> [Brief] Look through the data below and extract, unchanged, the lines from the one that contains "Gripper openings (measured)" to the one that contains "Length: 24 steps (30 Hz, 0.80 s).", both included.

> [Data for analysis]
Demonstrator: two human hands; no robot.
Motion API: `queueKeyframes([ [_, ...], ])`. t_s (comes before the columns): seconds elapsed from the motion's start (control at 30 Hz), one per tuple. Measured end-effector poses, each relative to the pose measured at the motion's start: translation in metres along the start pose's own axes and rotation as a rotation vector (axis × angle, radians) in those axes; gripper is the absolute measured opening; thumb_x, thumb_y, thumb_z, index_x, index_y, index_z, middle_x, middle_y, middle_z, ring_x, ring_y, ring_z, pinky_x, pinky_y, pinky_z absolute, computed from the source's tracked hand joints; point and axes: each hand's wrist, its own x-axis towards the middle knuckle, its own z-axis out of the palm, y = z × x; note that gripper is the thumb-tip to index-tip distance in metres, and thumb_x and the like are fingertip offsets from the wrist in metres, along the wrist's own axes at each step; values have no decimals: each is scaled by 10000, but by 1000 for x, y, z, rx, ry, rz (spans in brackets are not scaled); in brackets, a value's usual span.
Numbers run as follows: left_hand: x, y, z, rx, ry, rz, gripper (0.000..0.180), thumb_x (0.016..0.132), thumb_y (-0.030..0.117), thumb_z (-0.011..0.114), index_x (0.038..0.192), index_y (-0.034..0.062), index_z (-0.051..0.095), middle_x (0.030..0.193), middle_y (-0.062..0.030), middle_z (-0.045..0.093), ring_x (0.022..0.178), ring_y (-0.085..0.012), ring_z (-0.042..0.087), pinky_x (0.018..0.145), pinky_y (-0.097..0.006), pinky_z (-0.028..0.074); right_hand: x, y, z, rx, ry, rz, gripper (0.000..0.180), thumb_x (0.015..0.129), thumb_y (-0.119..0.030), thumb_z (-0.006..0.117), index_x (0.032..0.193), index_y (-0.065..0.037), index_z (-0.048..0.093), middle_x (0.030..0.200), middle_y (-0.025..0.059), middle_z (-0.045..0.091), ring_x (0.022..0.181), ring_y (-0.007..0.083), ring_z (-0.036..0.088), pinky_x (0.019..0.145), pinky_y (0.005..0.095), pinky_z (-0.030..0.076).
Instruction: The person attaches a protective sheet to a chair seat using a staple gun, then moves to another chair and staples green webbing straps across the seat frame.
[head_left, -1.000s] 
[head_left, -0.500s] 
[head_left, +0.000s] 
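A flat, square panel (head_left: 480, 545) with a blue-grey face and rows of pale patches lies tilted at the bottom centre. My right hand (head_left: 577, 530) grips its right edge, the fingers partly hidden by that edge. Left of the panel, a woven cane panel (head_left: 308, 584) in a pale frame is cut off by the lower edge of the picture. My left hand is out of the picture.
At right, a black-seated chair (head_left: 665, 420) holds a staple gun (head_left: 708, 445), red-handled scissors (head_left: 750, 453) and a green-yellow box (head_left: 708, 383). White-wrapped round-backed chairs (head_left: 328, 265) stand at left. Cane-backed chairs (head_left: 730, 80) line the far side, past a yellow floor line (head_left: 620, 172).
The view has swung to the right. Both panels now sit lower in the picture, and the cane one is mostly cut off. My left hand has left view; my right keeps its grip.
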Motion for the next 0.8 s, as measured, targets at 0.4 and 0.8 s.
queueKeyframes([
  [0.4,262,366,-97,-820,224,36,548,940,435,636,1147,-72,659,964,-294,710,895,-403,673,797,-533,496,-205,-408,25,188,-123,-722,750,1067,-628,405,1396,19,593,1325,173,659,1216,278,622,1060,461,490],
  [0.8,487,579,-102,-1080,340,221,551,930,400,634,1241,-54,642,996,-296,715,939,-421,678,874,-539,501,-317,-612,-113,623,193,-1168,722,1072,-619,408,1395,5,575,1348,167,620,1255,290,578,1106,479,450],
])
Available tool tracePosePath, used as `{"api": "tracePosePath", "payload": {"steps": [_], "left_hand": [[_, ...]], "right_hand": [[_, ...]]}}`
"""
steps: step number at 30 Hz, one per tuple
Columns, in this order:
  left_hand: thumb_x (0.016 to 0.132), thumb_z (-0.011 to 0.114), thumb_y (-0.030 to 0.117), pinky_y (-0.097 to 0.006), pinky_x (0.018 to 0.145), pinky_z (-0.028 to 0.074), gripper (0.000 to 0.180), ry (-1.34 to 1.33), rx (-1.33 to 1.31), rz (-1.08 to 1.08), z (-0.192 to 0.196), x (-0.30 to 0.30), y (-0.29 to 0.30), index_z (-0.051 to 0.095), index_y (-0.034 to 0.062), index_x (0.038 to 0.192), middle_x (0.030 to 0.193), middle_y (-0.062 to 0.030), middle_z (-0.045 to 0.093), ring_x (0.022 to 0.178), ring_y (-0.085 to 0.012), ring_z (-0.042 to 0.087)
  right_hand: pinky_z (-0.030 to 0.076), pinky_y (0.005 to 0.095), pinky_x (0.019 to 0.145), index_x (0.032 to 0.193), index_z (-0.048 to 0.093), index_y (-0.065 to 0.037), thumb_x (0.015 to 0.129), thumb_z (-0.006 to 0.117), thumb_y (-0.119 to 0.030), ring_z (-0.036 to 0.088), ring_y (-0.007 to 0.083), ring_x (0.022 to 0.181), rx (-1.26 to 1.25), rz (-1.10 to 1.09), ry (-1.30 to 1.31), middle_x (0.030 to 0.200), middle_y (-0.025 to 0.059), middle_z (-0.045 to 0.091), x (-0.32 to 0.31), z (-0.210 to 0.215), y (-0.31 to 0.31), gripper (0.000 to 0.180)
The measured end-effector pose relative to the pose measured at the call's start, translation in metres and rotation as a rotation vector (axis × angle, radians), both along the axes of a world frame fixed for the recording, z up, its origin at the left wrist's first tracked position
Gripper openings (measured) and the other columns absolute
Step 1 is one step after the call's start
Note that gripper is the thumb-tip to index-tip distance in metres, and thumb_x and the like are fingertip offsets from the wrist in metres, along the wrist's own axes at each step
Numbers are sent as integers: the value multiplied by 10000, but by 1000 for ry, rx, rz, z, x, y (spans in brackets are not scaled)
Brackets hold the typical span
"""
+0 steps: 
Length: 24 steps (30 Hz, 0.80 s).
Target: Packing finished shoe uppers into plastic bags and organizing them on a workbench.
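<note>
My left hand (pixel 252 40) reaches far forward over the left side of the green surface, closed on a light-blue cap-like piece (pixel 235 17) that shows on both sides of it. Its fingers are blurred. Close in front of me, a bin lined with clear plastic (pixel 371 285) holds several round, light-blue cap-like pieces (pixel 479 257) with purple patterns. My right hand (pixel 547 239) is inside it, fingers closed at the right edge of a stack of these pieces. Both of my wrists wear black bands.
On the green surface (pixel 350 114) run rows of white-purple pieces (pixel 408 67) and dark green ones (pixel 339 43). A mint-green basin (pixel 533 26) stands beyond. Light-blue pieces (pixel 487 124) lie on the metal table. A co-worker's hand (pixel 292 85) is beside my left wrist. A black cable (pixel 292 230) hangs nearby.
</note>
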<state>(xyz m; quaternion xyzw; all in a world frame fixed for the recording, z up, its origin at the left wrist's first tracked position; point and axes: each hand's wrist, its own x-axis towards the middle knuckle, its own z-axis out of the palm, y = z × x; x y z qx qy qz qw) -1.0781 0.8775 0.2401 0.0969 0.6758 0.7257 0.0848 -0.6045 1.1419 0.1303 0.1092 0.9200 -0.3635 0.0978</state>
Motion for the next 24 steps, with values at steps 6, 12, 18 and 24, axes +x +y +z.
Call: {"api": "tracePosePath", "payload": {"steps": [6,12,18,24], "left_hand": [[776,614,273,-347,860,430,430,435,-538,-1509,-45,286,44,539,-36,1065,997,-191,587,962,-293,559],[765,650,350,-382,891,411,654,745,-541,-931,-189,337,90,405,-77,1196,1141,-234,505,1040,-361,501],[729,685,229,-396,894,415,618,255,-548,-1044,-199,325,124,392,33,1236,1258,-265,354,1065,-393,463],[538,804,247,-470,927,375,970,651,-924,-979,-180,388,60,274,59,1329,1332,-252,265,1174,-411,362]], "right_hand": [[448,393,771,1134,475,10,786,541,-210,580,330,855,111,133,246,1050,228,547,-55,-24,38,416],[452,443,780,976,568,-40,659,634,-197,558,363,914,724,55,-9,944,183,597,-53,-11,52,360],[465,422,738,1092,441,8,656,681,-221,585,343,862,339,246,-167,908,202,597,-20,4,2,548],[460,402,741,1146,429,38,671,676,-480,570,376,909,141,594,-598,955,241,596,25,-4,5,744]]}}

> [Expected answer]
Gripper openings (measured) and the other columns absolute
Step 1 is one step after the call's start
Note that gripper is the thumb-tip to index-tip distance in metres, and thumb_x and the like are fingertip offsets from the wrist in metres, along the wrist's own axes at each step
Numbers are sent as integers: the value multiplied by 10000, but by 1000 for ry, rx, rz, z, x, y (spans in brackets are not scaled)
Brackets hold the typical span
"""
+0 steps: 
Length: 24 steps (30 Hz, 0.80 s).

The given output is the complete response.